What to work on: Number of lines below with the word "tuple": give it and nothing more.

[[ Supplied records, beginning ]]

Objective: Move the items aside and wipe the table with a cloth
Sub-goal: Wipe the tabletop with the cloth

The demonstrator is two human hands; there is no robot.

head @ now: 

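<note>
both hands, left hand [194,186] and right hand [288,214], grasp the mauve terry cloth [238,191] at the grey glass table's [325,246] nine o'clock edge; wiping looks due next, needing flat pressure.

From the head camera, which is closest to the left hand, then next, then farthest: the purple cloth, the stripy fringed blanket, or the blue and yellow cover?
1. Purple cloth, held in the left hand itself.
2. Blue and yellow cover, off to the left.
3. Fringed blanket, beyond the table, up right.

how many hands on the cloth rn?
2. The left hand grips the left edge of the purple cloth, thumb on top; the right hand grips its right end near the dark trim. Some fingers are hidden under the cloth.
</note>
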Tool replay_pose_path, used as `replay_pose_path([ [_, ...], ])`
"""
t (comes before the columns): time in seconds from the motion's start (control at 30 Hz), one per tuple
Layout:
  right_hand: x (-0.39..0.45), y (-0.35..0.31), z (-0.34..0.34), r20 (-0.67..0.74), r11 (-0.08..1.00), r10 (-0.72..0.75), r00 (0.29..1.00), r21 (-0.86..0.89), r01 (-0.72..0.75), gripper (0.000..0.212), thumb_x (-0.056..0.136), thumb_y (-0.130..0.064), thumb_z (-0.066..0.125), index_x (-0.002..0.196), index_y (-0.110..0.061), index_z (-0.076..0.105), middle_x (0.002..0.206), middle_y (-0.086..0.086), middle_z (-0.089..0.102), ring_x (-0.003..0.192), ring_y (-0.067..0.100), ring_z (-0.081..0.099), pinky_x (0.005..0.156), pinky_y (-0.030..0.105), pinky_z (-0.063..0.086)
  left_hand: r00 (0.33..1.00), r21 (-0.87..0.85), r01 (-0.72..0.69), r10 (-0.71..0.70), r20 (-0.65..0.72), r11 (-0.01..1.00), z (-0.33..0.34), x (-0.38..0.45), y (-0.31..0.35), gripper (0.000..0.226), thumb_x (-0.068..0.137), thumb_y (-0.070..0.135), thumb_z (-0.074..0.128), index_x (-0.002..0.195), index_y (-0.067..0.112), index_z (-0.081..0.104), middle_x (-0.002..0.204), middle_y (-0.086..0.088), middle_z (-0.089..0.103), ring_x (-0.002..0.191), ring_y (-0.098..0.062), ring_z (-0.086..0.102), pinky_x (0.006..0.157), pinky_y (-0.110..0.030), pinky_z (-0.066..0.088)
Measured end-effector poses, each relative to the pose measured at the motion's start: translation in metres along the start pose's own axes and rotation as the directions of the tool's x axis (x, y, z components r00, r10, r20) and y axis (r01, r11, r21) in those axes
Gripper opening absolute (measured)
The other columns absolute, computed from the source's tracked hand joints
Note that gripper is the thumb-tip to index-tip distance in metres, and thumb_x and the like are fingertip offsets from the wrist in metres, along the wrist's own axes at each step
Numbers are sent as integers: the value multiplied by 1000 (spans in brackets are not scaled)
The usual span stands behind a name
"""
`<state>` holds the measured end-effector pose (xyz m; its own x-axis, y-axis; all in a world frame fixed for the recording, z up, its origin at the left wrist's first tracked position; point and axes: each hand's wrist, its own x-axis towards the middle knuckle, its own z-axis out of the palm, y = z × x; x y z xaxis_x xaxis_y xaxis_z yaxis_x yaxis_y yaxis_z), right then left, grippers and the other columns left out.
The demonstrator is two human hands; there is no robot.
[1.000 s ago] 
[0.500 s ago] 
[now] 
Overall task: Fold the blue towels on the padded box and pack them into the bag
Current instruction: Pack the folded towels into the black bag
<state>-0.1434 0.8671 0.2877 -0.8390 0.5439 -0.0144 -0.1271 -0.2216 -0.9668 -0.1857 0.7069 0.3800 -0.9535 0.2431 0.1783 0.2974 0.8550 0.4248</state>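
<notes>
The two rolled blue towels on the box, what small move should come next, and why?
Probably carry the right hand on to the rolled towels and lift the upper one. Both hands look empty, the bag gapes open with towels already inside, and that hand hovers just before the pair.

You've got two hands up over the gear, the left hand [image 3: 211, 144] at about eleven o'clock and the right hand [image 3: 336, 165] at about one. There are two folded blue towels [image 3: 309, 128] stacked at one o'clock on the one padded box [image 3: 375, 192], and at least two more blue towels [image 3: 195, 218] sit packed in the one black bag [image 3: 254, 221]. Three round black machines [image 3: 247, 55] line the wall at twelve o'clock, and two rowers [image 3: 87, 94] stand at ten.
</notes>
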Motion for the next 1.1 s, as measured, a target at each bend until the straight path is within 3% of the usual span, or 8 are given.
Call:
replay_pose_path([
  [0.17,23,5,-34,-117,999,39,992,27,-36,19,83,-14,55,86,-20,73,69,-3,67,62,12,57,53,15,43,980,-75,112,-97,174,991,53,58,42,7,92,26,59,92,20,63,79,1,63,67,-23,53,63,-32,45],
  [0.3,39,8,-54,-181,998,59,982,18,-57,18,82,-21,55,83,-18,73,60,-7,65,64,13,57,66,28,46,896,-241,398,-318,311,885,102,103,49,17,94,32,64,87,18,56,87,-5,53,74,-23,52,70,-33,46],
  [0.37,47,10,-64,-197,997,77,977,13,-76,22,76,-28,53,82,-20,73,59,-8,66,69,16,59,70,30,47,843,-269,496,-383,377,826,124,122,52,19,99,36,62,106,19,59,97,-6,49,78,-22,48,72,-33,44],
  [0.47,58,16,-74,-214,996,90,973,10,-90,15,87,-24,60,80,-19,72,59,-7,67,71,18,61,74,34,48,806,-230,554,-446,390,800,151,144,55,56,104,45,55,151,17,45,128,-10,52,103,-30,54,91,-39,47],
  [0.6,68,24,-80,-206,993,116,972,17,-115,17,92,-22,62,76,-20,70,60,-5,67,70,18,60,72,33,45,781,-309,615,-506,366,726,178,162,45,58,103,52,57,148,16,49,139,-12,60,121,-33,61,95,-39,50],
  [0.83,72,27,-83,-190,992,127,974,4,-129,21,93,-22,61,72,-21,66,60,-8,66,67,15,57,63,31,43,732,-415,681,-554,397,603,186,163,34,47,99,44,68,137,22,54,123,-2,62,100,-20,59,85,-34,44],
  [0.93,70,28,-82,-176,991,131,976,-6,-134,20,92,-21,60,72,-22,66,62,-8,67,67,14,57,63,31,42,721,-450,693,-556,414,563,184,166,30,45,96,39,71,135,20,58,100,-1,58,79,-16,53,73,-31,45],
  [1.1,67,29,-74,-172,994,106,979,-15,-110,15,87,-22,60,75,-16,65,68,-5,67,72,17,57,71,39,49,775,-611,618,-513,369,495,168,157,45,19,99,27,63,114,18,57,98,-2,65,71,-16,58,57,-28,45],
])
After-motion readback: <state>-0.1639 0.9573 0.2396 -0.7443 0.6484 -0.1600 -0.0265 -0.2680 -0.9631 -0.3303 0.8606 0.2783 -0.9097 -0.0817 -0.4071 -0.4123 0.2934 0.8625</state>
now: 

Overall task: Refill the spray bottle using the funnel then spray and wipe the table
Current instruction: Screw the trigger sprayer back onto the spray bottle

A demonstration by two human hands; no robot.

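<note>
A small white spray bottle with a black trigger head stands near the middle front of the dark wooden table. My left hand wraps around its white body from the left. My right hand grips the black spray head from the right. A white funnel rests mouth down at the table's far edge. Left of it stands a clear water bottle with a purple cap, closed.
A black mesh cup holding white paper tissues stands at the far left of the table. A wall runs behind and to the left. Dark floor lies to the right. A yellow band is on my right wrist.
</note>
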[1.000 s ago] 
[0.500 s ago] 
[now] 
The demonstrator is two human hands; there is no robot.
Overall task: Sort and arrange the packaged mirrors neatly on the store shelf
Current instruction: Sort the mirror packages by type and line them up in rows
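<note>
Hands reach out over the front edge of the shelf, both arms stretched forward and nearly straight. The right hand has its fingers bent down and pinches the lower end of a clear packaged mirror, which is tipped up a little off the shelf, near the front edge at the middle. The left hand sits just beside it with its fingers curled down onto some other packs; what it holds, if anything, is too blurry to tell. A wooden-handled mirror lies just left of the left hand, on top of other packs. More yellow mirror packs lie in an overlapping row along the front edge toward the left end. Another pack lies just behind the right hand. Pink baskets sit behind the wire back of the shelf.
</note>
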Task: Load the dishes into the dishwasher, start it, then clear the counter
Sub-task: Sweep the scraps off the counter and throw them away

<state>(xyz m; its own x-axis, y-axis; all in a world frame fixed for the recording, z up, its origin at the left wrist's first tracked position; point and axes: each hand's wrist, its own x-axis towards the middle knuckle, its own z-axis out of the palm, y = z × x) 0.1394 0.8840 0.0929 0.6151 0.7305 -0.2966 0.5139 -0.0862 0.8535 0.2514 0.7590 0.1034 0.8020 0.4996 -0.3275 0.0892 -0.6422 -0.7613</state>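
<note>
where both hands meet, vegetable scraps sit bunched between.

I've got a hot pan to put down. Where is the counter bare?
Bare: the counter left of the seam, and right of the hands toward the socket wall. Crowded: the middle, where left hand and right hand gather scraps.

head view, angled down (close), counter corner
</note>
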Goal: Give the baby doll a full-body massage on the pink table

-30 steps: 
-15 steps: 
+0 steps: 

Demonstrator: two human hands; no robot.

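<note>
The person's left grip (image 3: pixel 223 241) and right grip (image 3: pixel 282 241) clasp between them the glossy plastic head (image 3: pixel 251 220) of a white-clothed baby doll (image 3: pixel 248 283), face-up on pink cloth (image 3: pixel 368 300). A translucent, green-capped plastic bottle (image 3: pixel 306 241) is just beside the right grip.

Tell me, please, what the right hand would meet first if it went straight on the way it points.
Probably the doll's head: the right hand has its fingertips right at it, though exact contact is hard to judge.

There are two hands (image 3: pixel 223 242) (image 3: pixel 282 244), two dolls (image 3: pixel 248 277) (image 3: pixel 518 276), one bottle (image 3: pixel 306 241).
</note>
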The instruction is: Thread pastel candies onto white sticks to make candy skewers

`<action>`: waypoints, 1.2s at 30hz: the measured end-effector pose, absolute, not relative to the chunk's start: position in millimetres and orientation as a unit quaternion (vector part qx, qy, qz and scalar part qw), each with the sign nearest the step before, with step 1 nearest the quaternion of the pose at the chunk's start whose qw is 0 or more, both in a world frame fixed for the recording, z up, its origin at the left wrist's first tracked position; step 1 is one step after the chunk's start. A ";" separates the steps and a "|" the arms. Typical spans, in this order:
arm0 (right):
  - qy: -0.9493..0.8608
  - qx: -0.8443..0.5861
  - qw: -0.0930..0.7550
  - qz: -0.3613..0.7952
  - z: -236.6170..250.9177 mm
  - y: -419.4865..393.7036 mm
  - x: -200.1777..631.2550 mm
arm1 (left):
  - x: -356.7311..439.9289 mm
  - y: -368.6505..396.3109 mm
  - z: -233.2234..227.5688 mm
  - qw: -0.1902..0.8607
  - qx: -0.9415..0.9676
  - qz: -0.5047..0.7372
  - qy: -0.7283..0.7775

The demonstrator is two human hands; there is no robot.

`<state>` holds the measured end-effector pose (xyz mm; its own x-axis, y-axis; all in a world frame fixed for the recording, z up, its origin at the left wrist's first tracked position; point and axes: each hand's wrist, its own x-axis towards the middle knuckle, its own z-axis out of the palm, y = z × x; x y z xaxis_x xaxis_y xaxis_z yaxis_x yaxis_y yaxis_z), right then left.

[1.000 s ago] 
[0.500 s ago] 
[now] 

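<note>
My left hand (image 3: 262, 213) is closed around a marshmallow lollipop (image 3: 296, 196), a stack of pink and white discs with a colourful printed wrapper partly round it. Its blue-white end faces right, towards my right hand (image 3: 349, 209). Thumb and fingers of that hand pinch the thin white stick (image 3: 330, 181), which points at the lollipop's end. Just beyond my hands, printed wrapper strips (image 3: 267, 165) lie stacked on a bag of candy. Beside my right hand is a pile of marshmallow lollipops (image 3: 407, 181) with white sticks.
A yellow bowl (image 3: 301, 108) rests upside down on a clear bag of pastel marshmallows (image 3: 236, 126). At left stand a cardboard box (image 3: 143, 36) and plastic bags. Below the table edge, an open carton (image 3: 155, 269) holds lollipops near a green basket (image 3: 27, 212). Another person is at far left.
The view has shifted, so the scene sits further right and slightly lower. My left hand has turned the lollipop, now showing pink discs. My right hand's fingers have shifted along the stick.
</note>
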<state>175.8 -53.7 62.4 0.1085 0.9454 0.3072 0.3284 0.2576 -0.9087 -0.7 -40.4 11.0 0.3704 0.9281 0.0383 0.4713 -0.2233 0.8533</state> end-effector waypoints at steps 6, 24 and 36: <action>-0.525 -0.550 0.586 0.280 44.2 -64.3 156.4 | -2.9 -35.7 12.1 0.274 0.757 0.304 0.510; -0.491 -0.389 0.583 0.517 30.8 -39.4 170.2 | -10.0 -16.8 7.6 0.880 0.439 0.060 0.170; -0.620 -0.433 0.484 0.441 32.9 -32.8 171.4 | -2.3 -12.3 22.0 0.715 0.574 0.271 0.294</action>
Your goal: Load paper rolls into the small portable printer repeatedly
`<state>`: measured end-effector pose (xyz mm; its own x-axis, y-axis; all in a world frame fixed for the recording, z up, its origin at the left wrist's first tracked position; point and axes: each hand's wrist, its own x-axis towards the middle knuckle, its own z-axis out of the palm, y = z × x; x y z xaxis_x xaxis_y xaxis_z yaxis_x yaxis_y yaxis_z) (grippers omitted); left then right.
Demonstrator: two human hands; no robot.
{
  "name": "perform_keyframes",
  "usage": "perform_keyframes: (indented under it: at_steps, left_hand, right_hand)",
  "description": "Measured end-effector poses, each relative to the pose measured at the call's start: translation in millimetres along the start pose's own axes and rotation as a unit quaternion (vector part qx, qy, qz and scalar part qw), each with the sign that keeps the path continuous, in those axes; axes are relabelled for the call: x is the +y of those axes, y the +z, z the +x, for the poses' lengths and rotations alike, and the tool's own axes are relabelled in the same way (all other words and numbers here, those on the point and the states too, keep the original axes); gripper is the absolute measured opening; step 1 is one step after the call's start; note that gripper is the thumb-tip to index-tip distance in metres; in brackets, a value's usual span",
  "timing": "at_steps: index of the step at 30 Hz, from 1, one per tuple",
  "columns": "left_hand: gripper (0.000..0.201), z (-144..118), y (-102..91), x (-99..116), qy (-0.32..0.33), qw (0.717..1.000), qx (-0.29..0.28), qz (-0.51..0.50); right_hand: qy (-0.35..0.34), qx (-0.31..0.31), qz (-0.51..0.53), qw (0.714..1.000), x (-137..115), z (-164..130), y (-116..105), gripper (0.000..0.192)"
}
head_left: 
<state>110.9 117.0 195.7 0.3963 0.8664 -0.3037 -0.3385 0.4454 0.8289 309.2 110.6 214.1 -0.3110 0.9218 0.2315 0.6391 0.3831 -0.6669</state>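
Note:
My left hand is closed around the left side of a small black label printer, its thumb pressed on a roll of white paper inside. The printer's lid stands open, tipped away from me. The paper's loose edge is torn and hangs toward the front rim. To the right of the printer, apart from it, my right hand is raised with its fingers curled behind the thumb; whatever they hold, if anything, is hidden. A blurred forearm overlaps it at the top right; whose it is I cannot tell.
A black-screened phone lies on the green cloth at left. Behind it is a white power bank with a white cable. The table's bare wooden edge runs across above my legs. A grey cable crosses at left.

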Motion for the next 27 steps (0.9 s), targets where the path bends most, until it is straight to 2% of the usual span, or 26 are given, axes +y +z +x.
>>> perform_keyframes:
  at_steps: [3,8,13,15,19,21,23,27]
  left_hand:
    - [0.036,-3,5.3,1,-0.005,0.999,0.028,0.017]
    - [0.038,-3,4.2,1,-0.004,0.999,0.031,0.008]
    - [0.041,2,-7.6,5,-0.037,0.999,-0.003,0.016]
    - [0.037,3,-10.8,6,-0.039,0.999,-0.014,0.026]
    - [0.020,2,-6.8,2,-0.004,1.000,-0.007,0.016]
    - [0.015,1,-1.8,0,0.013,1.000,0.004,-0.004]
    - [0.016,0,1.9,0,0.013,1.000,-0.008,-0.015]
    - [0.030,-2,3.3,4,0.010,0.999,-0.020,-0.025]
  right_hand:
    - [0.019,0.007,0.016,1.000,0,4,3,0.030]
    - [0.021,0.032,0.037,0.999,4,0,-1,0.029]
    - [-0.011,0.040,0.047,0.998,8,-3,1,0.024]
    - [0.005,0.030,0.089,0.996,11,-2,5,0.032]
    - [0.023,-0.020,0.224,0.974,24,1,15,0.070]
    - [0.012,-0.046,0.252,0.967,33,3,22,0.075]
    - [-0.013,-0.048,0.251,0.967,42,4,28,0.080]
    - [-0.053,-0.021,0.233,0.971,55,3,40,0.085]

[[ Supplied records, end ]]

Exercise result: 2